• **Problem to solve**: Restate, word for word, each record that follows.

[Data to process]

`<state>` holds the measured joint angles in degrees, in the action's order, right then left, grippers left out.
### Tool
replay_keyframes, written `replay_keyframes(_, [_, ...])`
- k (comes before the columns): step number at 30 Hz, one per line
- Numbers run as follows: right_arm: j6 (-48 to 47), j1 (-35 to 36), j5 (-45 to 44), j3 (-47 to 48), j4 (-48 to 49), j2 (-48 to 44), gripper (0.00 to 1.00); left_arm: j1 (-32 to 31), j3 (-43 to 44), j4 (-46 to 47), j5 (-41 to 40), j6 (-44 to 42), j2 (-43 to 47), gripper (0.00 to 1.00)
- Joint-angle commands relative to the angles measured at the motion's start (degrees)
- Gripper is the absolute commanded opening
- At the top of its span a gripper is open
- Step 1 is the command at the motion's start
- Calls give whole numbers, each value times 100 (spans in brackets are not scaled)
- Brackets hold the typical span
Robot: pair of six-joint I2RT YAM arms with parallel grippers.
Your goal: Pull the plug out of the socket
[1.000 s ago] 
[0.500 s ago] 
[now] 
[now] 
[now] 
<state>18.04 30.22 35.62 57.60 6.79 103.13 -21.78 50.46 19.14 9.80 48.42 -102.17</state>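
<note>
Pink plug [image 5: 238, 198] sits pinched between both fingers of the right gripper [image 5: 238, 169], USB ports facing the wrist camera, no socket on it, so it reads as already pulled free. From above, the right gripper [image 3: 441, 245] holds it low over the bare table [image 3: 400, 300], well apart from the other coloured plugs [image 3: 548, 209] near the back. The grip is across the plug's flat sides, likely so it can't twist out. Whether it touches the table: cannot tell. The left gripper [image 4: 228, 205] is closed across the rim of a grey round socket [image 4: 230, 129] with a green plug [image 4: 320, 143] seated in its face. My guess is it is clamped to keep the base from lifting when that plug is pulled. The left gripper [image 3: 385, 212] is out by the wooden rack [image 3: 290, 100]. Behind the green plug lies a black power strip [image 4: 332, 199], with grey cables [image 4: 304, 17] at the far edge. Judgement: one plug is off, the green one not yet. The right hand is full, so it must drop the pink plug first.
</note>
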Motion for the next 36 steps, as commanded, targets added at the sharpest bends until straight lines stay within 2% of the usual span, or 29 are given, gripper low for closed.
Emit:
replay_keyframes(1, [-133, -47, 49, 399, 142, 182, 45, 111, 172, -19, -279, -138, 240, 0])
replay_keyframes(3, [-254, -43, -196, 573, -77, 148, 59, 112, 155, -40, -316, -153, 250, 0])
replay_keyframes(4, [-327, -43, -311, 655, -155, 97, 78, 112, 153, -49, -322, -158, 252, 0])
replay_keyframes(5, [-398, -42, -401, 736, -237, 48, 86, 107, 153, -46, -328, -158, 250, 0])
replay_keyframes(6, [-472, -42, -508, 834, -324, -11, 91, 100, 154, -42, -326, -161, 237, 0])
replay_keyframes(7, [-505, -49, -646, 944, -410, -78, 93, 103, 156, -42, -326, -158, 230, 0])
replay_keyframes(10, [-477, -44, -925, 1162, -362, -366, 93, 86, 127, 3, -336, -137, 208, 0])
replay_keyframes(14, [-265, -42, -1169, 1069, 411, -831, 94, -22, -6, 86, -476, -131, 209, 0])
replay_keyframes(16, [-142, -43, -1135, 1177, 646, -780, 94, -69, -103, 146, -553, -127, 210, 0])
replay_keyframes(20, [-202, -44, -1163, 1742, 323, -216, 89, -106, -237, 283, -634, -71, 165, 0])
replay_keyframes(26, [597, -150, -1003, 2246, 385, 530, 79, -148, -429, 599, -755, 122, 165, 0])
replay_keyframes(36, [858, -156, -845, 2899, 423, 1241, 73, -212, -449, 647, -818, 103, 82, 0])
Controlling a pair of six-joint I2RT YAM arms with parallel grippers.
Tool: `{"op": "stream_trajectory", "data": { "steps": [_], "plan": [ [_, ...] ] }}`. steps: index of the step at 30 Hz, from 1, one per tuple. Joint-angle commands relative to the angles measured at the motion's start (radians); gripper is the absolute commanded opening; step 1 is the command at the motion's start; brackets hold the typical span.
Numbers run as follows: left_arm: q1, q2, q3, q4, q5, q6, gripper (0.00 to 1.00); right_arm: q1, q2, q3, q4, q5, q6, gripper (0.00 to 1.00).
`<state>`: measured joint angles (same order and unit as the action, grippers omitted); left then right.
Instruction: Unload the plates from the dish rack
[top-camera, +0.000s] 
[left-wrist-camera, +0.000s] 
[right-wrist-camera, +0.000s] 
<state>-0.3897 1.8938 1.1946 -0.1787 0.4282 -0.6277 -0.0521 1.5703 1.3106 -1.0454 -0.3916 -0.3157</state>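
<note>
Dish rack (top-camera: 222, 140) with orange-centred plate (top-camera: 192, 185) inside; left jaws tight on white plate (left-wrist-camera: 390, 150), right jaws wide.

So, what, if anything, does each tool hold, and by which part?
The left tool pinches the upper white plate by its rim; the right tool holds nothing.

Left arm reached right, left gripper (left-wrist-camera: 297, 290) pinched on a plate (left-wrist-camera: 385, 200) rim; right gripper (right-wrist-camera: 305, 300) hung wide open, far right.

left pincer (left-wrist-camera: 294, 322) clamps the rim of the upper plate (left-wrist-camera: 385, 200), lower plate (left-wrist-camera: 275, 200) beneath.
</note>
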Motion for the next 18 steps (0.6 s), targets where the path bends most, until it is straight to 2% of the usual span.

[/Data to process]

• **Solution**:
`<state>` holds the measured joint angles in degrees, in the action's order, right then left, grippers left out.
### Tool
replay_keyframes, written `replay_keyframes(_, [_, ...])`
- k (comes before the columns): step number at 30 Hz, one per line
- Numbers run as follows: right_arm: j6 (-48 to 47), j1 (-35 to 36), j5 (-45 to 44), j3 (-47 to 48), j4 (-48 to 49), j2 (-48 to 44), gripper (0.00 to 1.00); left_arm: j1 (-32 to 31), j3 (-43 to 44), j4 (-46 to 47), j5 (-41 to 40), j6 (-44 to 42), j2 (-43 to 47), gripper (0.00 to 1.00)
- Joint-angle commands relative to the angles measured at the motion's start (degrees)
- Gripper is the absolute commanded opening
- At the top of its span a gripper is open
- Step 1 is the command at the motion's start
- Calls give whole numbers, each value times 100 (spans in brackets are not scaled)
- Brackets hold the typical span
Robot: pair of six-joint I2RT YAM arms with parallel grippers.
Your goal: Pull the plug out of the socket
[1.000 s ago] 
[0.500 s ago] 
[now] 
[now] 
[now] 
<state>18.04 30.22 35.62 57.60 6.79 103.13 -21.78 50.46 19.14 9.80 48.42 -102.17</state>
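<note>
Pink plug [image 5: 238, 198] sits pinched between both fingers of the right gripper [image 5: 238, 169], USB ports facing the wrist camera, no socket on it, so it reads as already pulled free. From above, the right gripper [image 3: 441, 245] holds it low over the bare table [image 3: 400, 300], well apart from the other coloured plugs [image 3: 548, 209] near the back. The grip is across the plug's flat sides, likely so it can't twist out. Whether it touches the table: cannot tell. The left gripper [image 4: 228, 205] is closed across the rim of a grey round socket [image 4: 230, 129] with a green plug [image 4: 320, 143] seated in its face. My guess is it is clamped to keep the base from lifting when that plug is pulled. The left gripper [image 3: 385, 212] is out by the wooden rack [image 3: 290, 100]. Behind the green plug lies a black power strip [image 4: 332, 199], with grey cables [image 4: 304, 17] at the far edge. Judgement: one plug is off, the green one not yet. The right hand is full, so it must drop the pink plug first.
</note>
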Motion for the next 36 steps, as commanded, targets added at the sharpest bends until straight lines stay within 2% of the usual span, or 29 are given, gripper low for closed.
Emit:
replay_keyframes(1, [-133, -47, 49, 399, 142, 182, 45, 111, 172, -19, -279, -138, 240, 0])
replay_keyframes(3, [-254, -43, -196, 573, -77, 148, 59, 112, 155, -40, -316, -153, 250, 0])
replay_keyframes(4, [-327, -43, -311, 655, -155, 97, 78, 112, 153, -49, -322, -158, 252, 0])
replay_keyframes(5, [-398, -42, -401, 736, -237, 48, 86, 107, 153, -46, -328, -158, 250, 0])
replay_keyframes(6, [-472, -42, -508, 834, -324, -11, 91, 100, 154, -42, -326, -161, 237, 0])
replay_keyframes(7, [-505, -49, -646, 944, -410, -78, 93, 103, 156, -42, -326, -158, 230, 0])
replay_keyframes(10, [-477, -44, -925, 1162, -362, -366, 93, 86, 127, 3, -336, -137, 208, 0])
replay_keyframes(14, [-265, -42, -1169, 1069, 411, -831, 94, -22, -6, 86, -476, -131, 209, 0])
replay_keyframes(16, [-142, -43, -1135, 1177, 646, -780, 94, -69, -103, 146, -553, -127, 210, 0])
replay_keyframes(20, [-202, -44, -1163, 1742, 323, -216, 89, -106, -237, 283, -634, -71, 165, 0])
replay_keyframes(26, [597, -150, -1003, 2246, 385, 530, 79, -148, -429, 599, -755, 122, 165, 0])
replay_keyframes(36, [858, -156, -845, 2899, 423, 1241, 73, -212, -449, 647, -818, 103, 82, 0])
Controlling a pair of six-joint I2RT YAM arms with parallel grippers.
Tool: `{"op": "stream_trajectory", "data": { "steps": [_], "plan": [ [_, ...] ] }}`. steps: index of the step at 30 Hz, from 1, one per tuple. Joint-angle commands relative to the angles measured at the motion's start (radians); gripper is the absolute commanded opening; step 1 is the command at the motion's start; brackets hold the typical span.
Numbers run as follows: left_arm: q1, q2, q3, q4, q5, q6, gripper (0.00 to 1.00); right_arm: q1, q2, q3, q4, q5, q6, gripper (0.00 to 1.00).
`<state>`: measured joint angles (same order and unit as the action, grippers omitted); left then right.
Instruction: Unload the plates from the dish rack
[top-camera, +0.000s] 
[left-wrist-camera, +0.000s] 
[right-wrist-camera, +0.000s] 
<state>-0.3897 1.8938 1.1946 -0.1787 0.4282 -0.6277 -0.0521 1.5703 1.3106 -1.0454 -0.3916 -0.3157</state>
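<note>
Dish rack (top-camera: 222, 140) with orange-centred plate (top-camera: 192, 185) inside; left jaws tight on white plate (left-wrist-camera: 390, 150), right jaws wide.

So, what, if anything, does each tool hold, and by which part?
The left tool pinches the upper white plate by its rim; the right tool holds nothing.

Left arm reached right, left gripper (left-wrist-camera: 297, 290) pinched on a plate (left-wrist-camera: 385, 200) rim; right gripper (right-wrist-camera: 305, 300) hung wide open, far right.

left pincer (left-wrist-camera: 294, 322) clamps the rim of the upper plate (left-wrist-camera: 385, 200), lower plate (left-wrist-camera: 275, 200) beneath.
</note>
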Motion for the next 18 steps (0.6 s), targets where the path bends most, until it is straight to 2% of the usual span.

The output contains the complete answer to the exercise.